The incidence of postoperative complications was similar in both groups. Four patients in each group experienced a hypotensive episode in the recovery room (Table 3), but this was short lived in all cases and was not clinically important. More Group 2 patients required supplemental oxygen while in the recovery room. Nausea was a greater problem in those patients who received the propofol-ketamine combination. No patient suffered from hallucinations in the initial postoperative period. The postoperative pain experienced was similar in both groups, with VAS scores of 38 +/- 10 mm and 35 +/- 15 mm in Groups 1 and 2, respectively. Postoperative analgesic requirements were comparable. Only one patient had an unfavorable opinion regarding the anesthetic technique chosen, preferring a spinal anesthetic without any form of sedation. Three patients reported headache the following day, one of which was migraine. No headache was typically postdural puncture in character. Three patients, only two of whom had received ketamine, described either short-lived auditory hallucinations or vivid dreams. No other emergence phenomena were reported.

T3-26
Table 3:
Incidence of Postoperative Complications and Side Effects in the Two Treatment Groups

Discussion

Propofol has become an accepted standard for sedation during procedures performed under regional anesthesia, both central and peripheral [5]. However, it has some properties that limit its usefulness when used in conjunction with subarachnoid blockade. It causes a reduction in myocardial contractility and in peripheral vascular resistance, which results in a reduction of mean arterial pressure. Recent work [4] has illustrated a continued hypotensive effect when a propofol infusion was used to sedate patients who were undergoing spinal anesthesia. Hemmingsen and Klint Neilsen [2] showed that a patient group receiving a bolus dose of ketamine (0.7 mg/kg) prior to spinal anesthesia had a higher mean arterial pressure when compared with a group given fentanyl (1.5 micro g/kg). Ketamine produces dose-related increases in the rate-pressure product and a transient increase in cardiac index. Both peripheral vascular resistance and heart rate are augmented. However, there is no increase in stroke index, and ketamine is a mild direct cardiac depressant. The stimulant effects are dependent on an intact sympathetic nervous system. When used with propofol for induction of general anesthesia, the cardiostimulant effects of ketamine, even in subanesthetic doses, balance the cardiodepressant effects of propofol [3,6]. In the present study, we demonstrated consistently higher mean arterial pressures throughout the study period in the group that received the propofol-ketamine combination. There was no appreciable effect on heart rate. Although both groups received the same total dose of propofol, the addition of ketamine to the regimen produced improved hemodynamic stability. The stimulant effect of ketamine on the remaining intact sympathetic nervous system may have balanced the depressant effects both of propofol and of the local anesthetic agent used in spinal blockade.
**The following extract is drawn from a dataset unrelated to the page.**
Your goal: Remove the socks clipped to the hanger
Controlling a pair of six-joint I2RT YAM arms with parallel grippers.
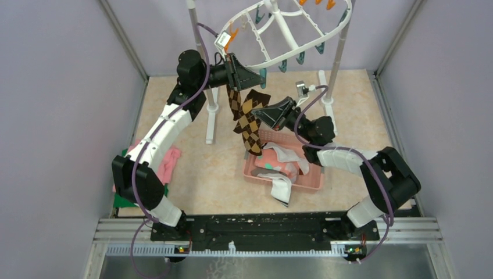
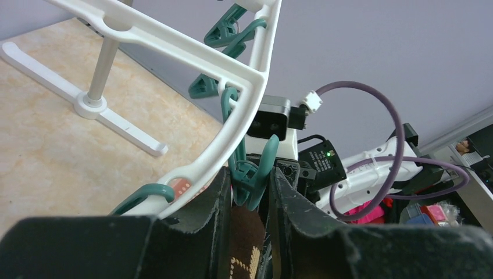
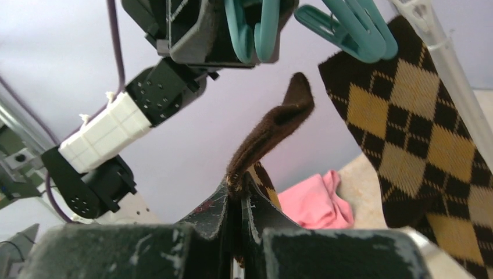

Although the additive effect for the 50% effective dose (ED50) for sedation of propofol and ketamine has been well demonstrated [3], we did not confirm this in the present study. Drug administration was titrated to effect Level 3 of the sedation score, i.e., eyes closed but rousable to verbal stimuli. Both groups received the same total dose of propofol, despite Group 2 receiving a larger initial bolus and despite the concomitant administration of ketamine in Group 1. Hui and coworkers [3] describe an additive effect for a hypnotic end point at ED50 values of 0.63 mg/kg propofol and 0.21 mg/kg ketamine given as bolus doses. However, the hypnotic end point used in Hui et al.'s paper was failure to open the eyes to verbal command, equivalent to Level 4 of the sedation scale we used. It is possible that our failure to show an additive effect was due to the small dose of ketamine given, which had little sedative effect. When designing our study, we chose a ketamine bolus based on the described additive effect with propofol and the target sedation level anticipated. The infusion rates were similarly based on a modification of previously described figures [7]. Increasing the dose of ketamine, both bolus and infusion, may well demonstrate the previously described additive effect and produce the expected propofol sparing. The dose of ketamine administered may be limited by an increasing side effect profile, reducing patient acceptance of the technique. Alternatively, the described additive effect for sedation may be a function of the drug ratios used, a criterion that differed between the studies. Finally, our use of titrated infusions may have influenced the observed effect. Descriptions of an additive effect between propofol and ketamine primarily concern bolus doses, which may not be immediately applicable to their administration by infusion.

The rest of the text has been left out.